YOUR INSTRUCTIONS
For the material below, state how many lines have the word "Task" in them, with no other words.

(Beginning of EXTRACTED ENTRIES)

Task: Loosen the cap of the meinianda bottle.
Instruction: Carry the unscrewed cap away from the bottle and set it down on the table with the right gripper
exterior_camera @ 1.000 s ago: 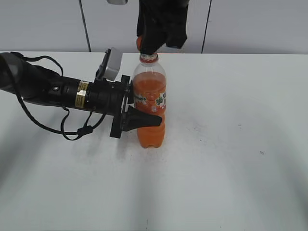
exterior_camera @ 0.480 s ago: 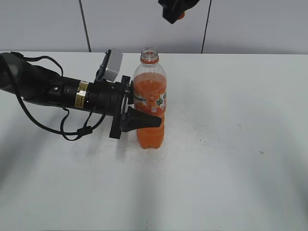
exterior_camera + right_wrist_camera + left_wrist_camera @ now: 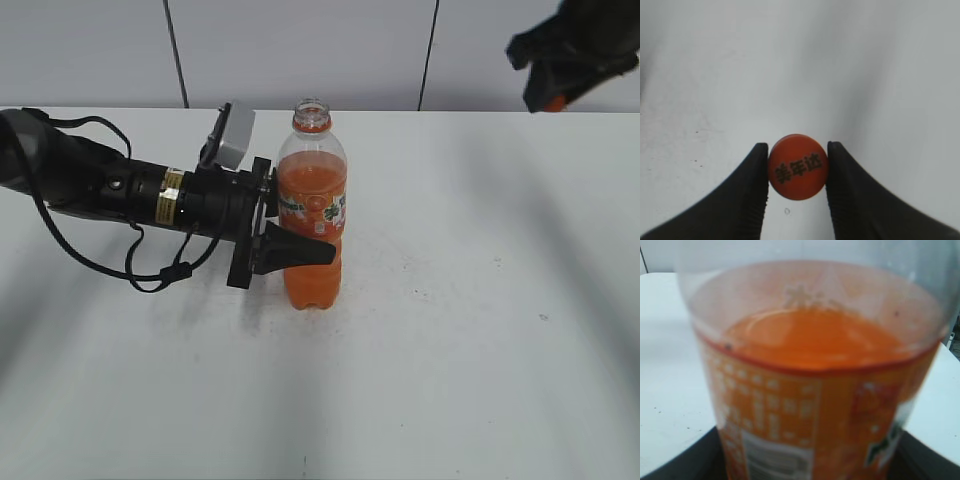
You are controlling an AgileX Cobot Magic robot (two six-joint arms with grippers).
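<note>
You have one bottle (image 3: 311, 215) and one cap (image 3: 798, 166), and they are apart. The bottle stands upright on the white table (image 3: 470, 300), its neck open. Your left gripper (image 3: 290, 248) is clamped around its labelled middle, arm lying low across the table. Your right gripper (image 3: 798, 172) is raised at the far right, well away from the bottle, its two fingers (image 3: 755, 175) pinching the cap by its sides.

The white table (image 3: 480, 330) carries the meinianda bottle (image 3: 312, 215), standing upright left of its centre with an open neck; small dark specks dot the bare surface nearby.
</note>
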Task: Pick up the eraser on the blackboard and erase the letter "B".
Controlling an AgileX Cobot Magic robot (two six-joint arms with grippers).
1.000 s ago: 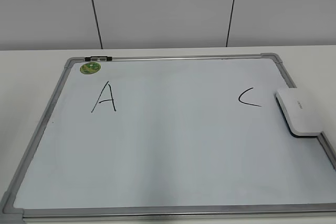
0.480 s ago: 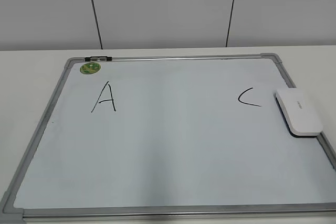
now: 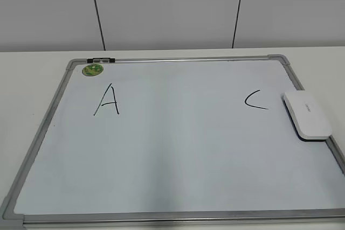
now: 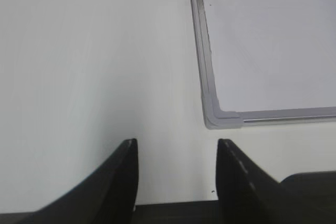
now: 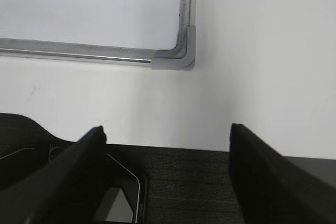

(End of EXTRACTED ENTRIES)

ANSWER TO THIS EXERCISE
2